TASK ITEM. Each line holding the word "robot" must appear in the answer, copied from the entries.

SUPPLIED DATA.
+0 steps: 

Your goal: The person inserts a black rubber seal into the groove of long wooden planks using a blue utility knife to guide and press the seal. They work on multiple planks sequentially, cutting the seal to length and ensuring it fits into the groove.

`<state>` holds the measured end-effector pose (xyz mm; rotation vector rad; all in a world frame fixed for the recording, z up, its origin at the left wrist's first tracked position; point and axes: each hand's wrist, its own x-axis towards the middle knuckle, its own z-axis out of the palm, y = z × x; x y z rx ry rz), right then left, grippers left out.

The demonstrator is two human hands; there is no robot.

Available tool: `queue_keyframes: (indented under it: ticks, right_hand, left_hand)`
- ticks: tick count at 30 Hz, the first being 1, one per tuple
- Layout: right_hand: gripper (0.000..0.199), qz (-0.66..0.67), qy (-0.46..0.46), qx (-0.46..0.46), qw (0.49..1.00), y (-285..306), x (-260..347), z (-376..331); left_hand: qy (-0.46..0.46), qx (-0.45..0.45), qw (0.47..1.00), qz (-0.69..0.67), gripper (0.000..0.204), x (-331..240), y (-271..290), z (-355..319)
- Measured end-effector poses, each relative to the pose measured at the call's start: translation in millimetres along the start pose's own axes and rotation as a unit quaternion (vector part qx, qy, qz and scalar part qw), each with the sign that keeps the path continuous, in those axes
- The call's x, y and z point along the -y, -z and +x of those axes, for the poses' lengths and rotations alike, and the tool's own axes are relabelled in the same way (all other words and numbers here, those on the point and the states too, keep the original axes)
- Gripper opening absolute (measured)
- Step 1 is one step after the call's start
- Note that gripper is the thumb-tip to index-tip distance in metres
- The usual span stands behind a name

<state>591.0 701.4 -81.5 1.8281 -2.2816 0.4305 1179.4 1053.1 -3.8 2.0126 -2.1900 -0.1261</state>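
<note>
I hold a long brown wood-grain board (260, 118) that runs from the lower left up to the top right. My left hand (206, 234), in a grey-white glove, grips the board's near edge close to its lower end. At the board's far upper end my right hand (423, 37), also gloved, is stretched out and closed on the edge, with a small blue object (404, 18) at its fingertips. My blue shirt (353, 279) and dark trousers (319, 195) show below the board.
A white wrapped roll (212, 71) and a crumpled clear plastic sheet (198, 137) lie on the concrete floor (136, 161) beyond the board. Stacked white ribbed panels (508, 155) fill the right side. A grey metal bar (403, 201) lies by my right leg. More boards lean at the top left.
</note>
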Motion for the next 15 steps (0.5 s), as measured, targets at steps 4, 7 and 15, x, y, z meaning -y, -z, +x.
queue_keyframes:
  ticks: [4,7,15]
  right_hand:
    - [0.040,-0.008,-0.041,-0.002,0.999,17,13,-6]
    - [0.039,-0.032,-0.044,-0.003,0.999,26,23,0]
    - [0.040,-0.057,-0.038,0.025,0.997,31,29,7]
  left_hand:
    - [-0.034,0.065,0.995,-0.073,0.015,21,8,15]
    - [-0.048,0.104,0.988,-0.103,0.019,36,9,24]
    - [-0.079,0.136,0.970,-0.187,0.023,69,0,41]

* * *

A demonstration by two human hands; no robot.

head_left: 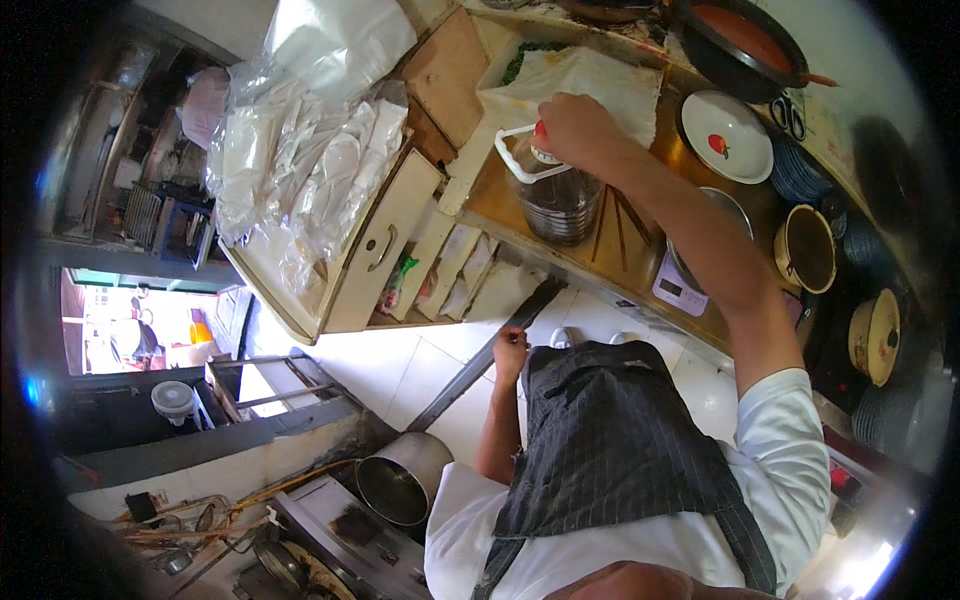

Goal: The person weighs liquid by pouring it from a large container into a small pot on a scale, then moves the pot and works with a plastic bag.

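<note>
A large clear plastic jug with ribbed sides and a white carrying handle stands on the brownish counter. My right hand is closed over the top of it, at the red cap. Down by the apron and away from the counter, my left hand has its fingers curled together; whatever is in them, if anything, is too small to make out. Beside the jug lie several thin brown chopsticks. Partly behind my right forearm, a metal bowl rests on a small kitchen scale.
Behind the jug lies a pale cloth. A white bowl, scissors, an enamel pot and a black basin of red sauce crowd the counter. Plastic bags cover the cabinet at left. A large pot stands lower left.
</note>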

RESULT.
The demonstrator is two human hands; there is no robot.
A demonstration by two human hands; no robot.

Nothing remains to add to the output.